Thorn had received word that morning that the Mexican had done his job. Snyder was dead. There would be no more news conferences. Whether he knew anything or not, the old man’s lips were now sealed, and Thorn was free to concentrate on the task at hand.

To help him he had two of his regular crew, along with the two others, Western-educated Saudis, both of whom were trained as pilots and who would fly the plane. They were Muslims from the Mahdi Army, recruited through contacts that Thorn had developed during his years in Somalia.

But it seemed there was always one more problem. This one was driving Thorn crazy. Ahmed, the senior pilot, came fully equipped with his own caste system. He indicated a strong resentment toward anything that even remotely resembled manual labor. And, of course, the moment this affliction was made evident, his copilot, Masud, developed the same disease.

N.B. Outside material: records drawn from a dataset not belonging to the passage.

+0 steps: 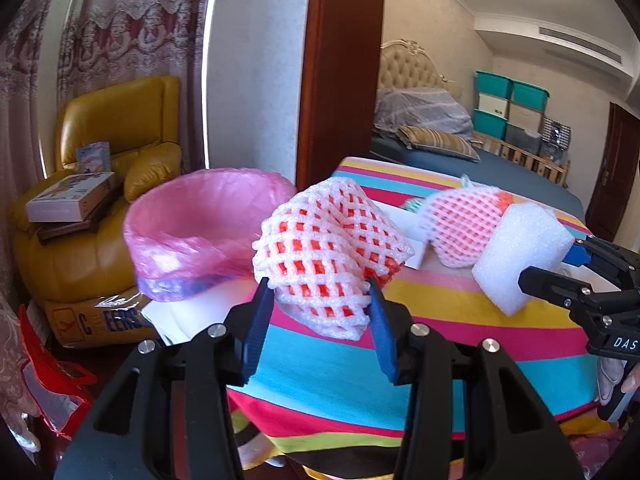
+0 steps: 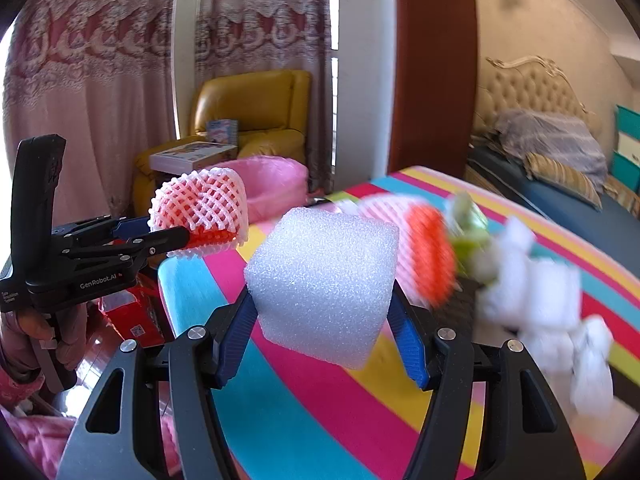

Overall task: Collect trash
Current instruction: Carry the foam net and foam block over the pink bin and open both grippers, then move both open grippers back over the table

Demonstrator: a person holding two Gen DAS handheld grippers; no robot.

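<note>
left gripper (image 1: 320, 300): I see it pinching white-and-red foam mesh fruit sleeve (image 1: 328, 252), held between pads.
right gripper (image 2: 326, 320): clamped on white foam cube (image 2: 320, 280).
pink-lined bin (image 1: 200, 232): just beyond sleeve.

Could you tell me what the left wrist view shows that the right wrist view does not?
Only the left wrist view shows the cardboard box under the armchair and the stacked teal bins. Only the right wrist view shows the white foam scraps on the striped cloth. Both share the left gripper holding the foam net sleeve, the right gripper holding the white foam block, and the pink-lined bin.
</note>
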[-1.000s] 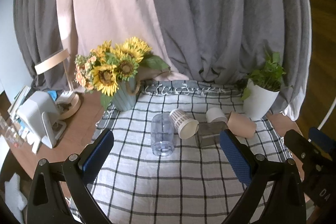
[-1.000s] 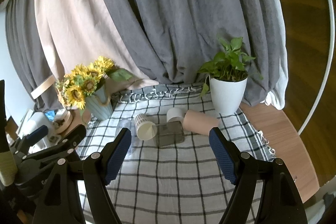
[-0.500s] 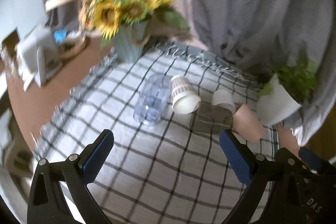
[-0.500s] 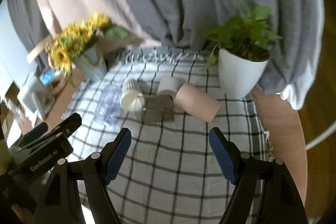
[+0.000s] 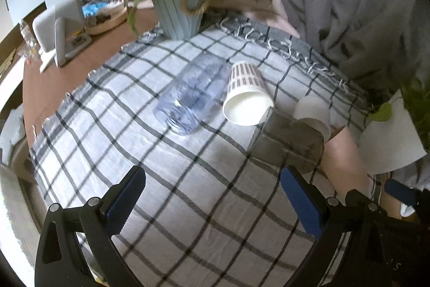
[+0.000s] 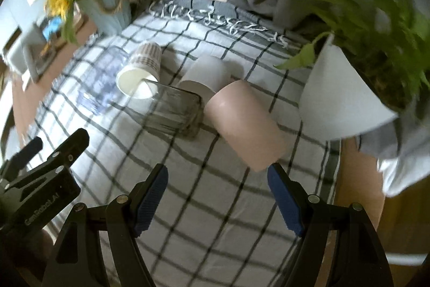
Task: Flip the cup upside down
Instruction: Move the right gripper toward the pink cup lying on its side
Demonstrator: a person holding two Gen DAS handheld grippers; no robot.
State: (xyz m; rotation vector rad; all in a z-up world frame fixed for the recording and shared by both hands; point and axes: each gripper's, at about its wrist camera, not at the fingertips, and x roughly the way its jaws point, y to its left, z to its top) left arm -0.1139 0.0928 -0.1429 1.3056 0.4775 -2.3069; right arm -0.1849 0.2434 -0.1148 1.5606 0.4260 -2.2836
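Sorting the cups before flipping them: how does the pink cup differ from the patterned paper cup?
The pink cup is plain and one colour; the patterned paper cup has a printed grid on its wall and a white inside. The pink cup looks larger in the right wrist view, though it lies nearer that camera. It lies beside the white plant pot; the paper cup lies next to the clear plastic bottle. Both lie on their sides on the checked cloth, ungripped.
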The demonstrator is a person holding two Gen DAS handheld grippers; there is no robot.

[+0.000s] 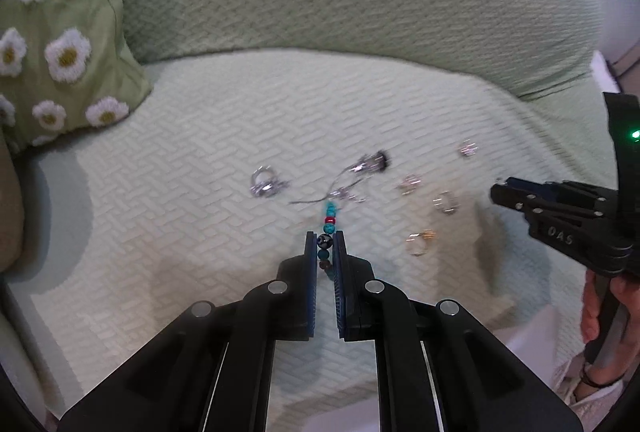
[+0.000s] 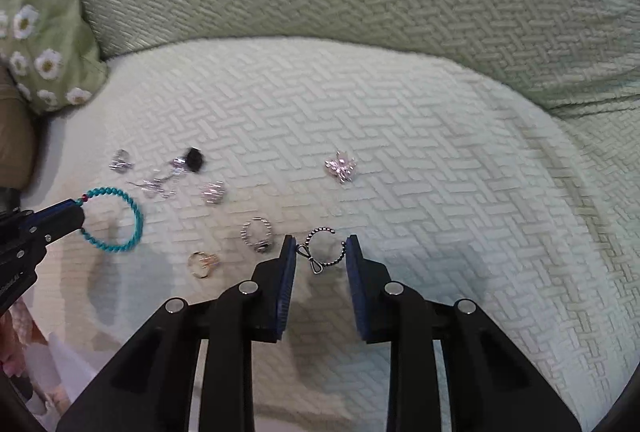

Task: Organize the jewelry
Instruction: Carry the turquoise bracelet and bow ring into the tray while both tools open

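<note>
Left gripper [image 1: 324, 237]: clamped on turquoise bead bracelet [image 2: 116, 220], raised above the sofa cushion [image 2: 400, 120] (full loop showed only in right view). Right gripper [image 2: 320, 246]: pinching beaded bow ring [image 2: 322, 252] between its pads. Other rings lay scattered near.

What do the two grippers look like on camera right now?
Both grippers, left and right, are matte black, with silver round pivot pins and ribbed blue pads lining the jaws. The right one shows embossed lettering, a green light behind it, and a bare hand gripping its handle.
</note>
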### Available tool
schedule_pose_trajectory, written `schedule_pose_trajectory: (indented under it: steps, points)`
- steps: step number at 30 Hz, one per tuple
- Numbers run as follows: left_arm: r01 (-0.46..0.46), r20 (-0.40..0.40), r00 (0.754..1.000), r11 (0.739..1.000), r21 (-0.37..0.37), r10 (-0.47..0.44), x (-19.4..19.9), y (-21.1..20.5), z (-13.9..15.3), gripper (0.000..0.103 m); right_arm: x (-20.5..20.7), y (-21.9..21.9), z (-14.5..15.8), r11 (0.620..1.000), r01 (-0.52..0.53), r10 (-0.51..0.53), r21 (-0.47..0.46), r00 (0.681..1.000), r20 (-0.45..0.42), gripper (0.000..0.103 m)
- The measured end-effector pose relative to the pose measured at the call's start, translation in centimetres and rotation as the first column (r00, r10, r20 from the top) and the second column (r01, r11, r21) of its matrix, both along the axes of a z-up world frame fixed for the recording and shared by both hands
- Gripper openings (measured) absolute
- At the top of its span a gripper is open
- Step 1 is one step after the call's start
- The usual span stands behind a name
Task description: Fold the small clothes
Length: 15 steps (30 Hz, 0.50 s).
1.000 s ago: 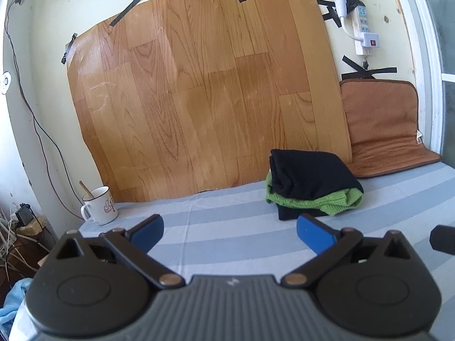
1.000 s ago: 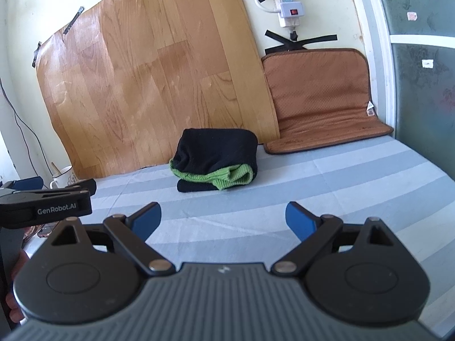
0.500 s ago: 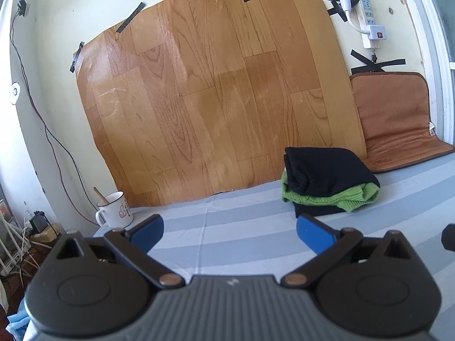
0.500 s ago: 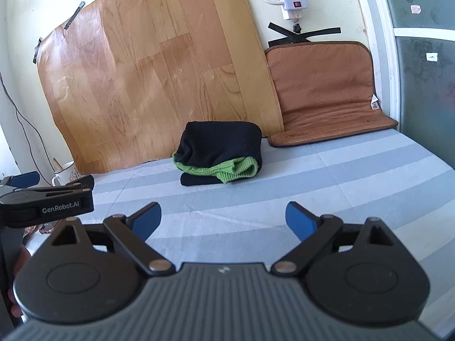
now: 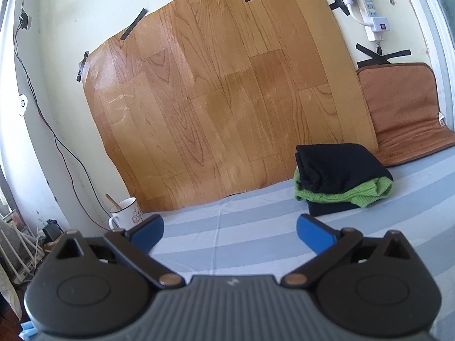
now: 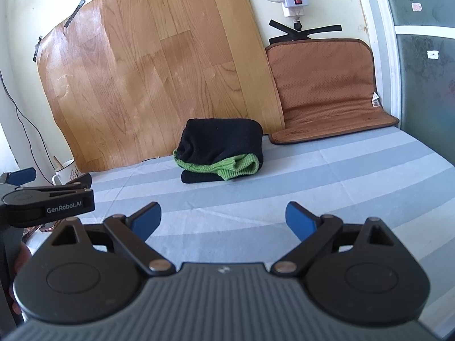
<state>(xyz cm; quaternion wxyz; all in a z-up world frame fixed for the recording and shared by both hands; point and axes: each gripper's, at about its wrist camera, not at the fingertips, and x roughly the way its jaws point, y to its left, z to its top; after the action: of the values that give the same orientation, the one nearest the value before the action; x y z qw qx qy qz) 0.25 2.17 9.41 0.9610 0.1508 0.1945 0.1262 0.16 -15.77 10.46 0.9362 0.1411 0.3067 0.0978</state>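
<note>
Striped sheet on the bed [image 6: 355, 176] carries the folded clothes [image 6: 219, 150] by the wall, soft and light, best pinched at a hem, while my left tool [image 5: 229, 231] and right tool [image 6: 223, 217] gape empty.

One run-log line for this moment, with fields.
left gripper: open, empty | right gripper: open, empty | folded clothes: stacked on striped sheet, untouched

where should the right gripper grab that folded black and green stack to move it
Probably by the near right corner of the folded stack, coming in low from the front. There the layers end in a rounded fold with the green knit bulging out, so the open right gripper could pinch every layer at once.
</note>
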Motion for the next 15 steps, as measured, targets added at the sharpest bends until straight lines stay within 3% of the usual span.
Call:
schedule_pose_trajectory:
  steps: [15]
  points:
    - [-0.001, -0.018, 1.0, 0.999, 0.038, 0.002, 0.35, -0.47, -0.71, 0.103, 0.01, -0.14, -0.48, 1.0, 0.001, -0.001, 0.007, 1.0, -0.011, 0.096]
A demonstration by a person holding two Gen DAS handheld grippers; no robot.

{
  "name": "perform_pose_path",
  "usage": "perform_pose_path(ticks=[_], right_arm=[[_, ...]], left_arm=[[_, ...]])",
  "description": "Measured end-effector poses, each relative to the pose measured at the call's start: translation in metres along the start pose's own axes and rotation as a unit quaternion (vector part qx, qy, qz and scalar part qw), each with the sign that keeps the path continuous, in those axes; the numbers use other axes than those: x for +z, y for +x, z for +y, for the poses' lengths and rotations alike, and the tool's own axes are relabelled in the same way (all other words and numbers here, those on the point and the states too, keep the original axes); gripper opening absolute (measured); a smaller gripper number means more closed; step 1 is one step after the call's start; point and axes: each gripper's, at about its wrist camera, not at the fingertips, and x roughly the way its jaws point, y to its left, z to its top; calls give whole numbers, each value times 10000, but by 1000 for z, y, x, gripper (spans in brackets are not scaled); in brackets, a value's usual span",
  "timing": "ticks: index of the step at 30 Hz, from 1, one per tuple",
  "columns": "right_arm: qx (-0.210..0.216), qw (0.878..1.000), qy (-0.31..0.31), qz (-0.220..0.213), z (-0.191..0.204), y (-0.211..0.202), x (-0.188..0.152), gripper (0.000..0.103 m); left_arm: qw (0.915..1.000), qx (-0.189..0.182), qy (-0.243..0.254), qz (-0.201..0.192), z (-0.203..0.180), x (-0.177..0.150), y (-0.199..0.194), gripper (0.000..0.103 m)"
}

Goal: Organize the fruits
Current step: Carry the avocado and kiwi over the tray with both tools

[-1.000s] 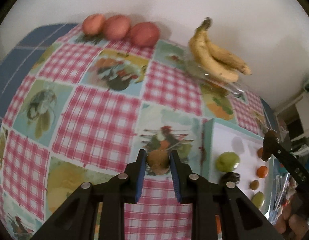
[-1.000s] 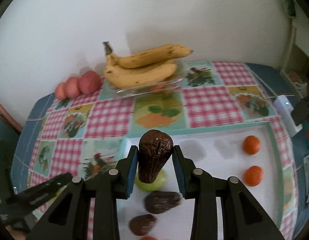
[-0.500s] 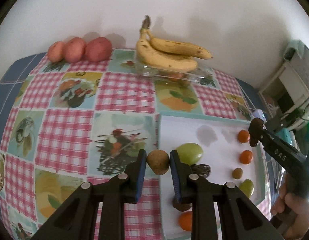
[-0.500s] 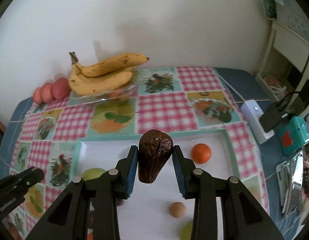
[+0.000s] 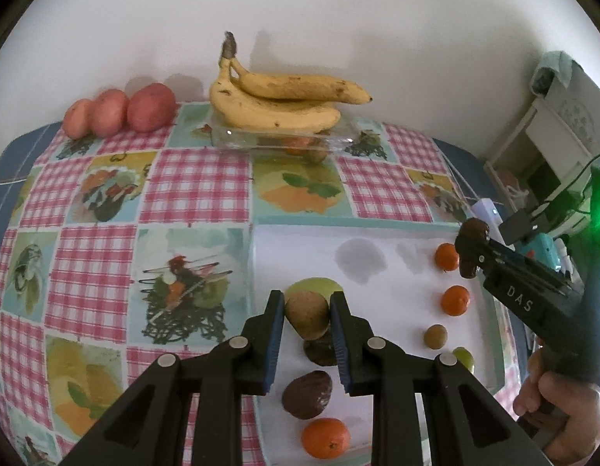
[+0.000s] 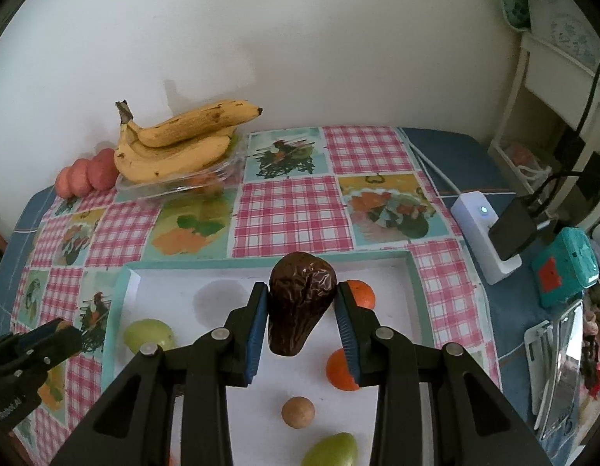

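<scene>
3 tangerines (image 5: 455,300), 2 bananas (image 5: 276,105), 3 potatoes (image 5: 119,112).

The left wrist camera sat close behind the left hand-held gripper (image 5: 307,324), looking forward and down across the tabletop (image 5: 191,194) toward the wall, from the left edge of the white tray (image 5: 300,244). The right wrist camera rode behind the right hand-held gripper (image 6: 302,320), above the tray's (image 6: 171,285) right part, facing the same wall. Both views shared the tray, the bananas (image 5: 276,105) (image 6: 175,143), and each other's gripper.
</scene>
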Motion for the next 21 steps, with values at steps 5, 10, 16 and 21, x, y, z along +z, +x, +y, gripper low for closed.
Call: perform_pose_path(ticks=[5, 10, 16, 21], right_arm=[[98, 9999, -11, -18, 0, 0, 0, 36], [164, 9998, -79, 76, 5, 5, -1, 36], [126, 9987, -248, 429, 15, 25, -6, 36], [108, 9973, -313, 653, 21, 42, -11, 36]], left_arm=[[10000, 40, -37, 52, 1, 2, 12, 26], [9999, 111, -114, -20, 6, 17, 23, 26], [9998, 159, -95, 109, 5, 30, 54, 26], [9991, 183, -118, 351, 8, 32, 77, 26]])
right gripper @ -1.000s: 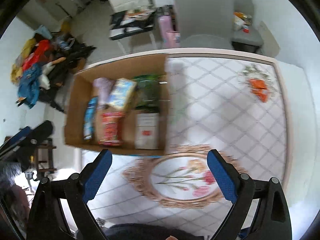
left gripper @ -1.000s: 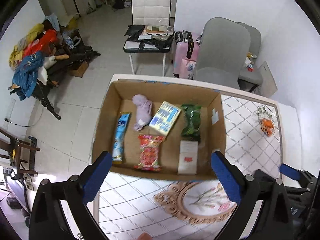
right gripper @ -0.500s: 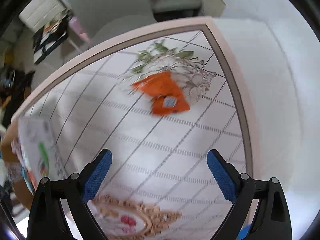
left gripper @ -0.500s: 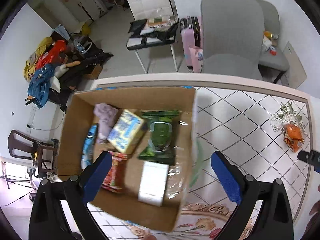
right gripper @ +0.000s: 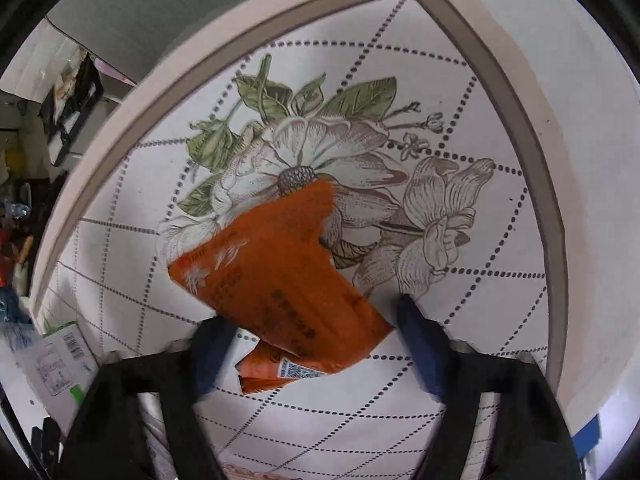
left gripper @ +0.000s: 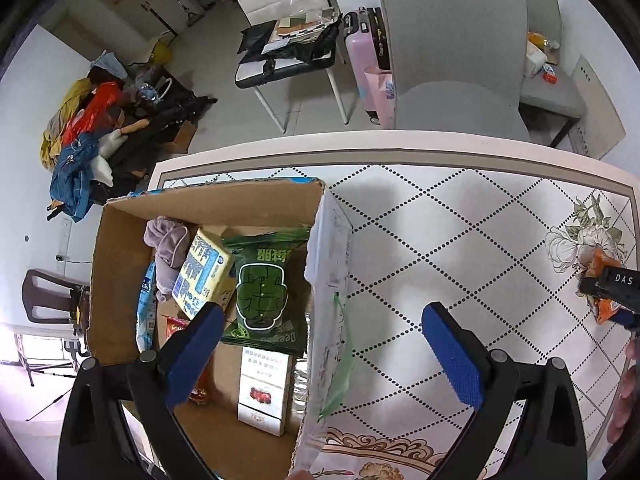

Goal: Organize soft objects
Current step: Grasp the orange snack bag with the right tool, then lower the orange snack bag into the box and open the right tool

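Right wrist view: right tool (right gripper: 316, 322) just narrowing, half-open around orange packet (right gripper: 280, 276), contact unclear.

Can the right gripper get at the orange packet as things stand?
Probably yes. The right gripper has just been closing, its fingers straddling the orange packet, which lies flat on the table; nothing sits over it.

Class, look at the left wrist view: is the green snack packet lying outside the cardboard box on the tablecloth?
No. The green snack packet lies inside the cardboard box, between a yellow-and-blue pack and the box's right wall.
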The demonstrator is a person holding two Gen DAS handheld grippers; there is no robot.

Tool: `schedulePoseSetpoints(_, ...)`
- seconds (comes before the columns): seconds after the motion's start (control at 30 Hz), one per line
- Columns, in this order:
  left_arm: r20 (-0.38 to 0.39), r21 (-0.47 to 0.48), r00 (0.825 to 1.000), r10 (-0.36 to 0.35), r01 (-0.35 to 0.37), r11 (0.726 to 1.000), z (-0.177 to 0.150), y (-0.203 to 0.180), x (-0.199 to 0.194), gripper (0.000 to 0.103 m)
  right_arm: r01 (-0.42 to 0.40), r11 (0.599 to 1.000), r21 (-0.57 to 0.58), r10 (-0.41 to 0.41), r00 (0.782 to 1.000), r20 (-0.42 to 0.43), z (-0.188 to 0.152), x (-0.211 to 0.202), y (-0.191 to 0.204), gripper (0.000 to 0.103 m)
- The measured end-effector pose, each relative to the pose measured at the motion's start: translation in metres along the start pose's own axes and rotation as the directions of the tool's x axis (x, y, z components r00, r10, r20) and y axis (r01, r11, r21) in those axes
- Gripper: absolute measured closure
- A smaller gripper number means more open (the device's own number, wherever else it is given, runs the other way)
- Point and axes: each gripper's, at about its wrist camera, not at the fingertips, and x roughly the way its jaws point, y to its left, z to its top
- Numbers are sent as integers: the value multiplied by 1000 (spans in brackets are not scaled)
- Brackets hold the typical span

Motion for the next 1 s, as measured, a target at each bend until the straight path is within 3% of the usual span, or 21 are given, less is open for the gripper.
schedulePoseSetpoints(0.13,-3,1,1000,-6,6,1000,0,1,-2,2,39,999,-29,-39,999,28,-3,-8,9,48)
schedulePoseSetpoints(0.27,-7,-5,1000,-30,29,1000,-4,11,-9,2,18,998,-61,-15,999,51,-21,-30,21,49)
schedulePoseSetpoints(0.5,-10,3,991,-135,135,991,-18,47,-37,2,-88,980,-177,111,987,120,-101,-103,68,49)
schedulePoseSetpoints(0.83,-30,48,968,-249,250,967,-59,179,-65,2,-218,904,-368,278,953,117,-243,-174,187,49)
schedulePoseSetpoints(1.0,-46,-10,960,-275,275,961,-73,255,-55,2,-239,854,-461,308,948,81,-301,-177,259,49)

Between prayers they would sit on their asses all day under the trees, watching Thorn and his crew busting their behinds to get the plane ready. When Thorn tried to explain to them that there was painting to be done and a ramp to finish, they turned up their noses.

The one job they agreed to work on was the pylons under the two wings, and only because these were weapons-related. This seemed to appeal to their native warlike instincts in the same way possessing a rifle and shooting it into the air had appealed to their ancestors.